=== Begin Enclosure ===
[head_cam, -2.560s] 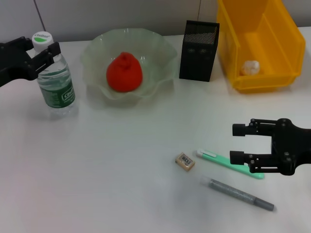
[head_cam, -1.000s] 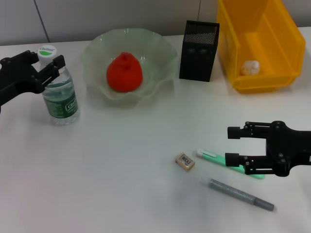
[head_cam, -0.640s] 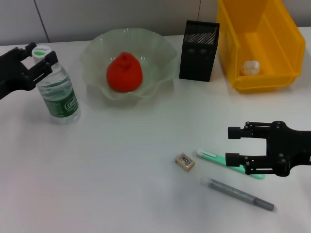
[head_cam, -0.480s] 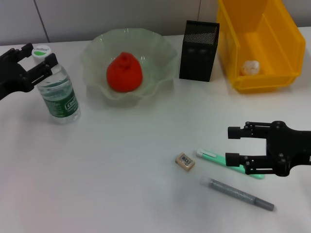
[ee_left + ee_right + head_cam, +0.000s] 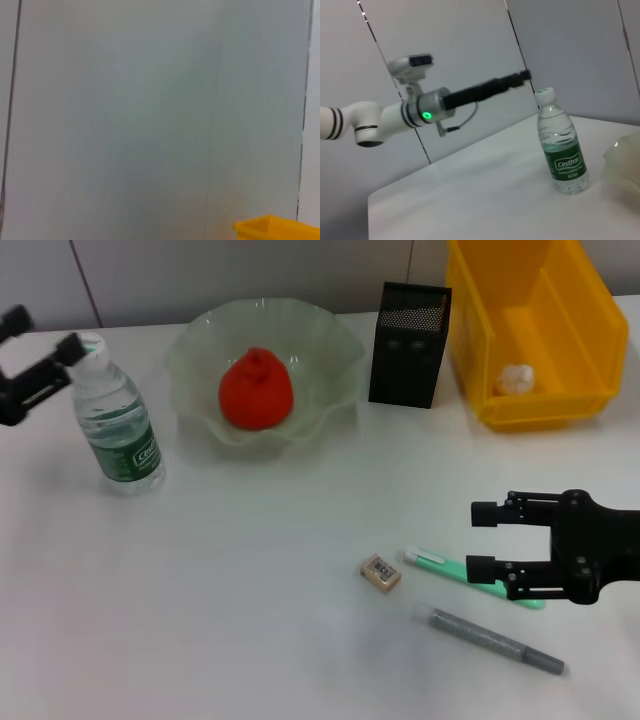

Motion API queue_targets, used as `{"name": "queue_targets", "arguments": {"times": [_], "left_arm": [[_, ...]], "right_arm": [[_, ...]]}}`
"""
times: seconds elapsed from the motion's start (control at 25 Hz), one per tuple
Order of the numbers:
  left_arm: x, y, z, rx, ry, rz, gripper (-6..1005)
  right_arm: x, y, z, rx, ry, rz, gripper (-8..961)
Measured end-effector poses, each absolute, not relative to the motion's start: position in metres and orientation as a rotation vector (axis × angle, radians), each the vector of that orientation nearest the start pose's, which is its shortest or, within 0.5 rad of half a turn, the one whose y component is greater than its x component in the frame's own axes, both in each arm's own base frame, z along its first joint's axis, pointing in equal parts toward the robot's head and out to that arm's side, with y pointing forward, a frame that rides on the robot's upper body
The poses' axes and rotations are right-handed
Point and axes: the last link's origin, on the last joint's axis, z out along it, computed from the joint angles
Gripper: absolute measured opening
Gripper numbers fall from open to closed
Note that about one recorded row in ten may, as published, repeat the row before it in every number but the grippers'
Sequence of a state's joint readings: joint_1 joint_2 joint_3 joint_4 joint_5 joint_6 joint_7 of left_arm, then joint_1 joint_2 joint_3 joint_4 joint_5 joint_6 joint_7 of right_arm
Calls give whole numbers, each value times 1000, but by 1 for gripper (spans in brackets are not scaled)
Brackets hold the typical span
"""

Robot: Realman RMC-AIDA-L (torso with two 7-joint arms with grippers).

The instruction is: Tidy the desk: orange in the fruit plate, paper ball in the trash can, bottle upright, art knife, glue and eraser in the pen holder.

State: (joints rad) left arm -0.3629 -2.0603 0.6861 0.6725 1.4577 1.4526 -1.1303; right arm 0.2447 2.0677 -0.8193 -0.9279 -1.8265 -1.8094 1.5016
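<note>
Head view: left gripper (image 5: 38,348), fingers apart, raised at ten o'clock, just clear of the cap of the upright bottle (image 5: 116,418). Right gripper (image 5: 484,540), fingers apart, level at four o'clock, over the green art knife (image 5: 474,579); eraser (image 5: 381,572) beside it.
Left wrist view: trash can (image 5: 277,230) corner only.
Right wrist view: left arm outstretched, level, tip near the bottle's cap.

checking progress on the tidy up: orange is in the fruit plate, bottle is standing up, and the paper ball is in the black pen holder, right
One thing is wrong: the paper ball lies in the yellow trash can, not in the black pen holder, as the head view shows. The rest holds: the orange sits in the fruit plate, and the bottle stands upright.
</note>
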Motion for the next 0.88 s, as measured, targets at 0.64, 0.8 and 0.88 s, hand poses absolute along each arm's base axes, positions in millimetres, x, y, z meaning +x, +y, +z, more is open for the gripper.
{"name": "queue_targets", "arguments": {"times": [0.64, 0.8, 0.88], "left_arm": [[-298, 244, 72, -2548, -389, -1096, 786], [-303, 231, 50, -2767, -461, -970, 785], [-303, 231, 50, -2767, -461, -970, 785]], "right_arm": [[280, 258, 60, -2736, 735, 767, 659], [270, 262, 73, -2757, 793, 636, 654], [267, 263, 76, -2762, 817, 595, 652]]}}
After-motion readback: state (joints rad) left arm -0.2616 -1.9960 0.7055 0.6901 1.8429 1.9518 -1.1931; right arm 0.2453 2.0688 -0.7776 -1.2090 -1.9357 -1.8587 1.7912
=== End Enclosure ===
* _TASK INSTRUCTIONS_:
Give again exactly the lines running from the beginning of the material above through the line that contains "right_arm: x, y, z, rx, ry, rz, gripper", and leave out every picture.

* _EXERCISE SOLUTION_:
[head_cam, -2.560s] 
[head_cam, -1.000s] 
[head_cam, -0.640s] 
[head_cam, -0.480s] 
[ee_left + ee_right + head_cam, +0.000s] 

Motion API queue_targets, used as `{"name": "queue_targets", "arguments": {"times": [_], "left_arm": [[_, ...]], "right_arm": [[_, ...]]}}`
"""
times: seconds elapsed from the motion's start (control at 25 Hz), one per tuple
Order of the numbers:
  left_arm: x, y, z, rx, ry, rz, gripper (-6..1005)
  right_arm: x, y, z, rx, ry, rz, gripper (-8..961)

No part of the answer remains open.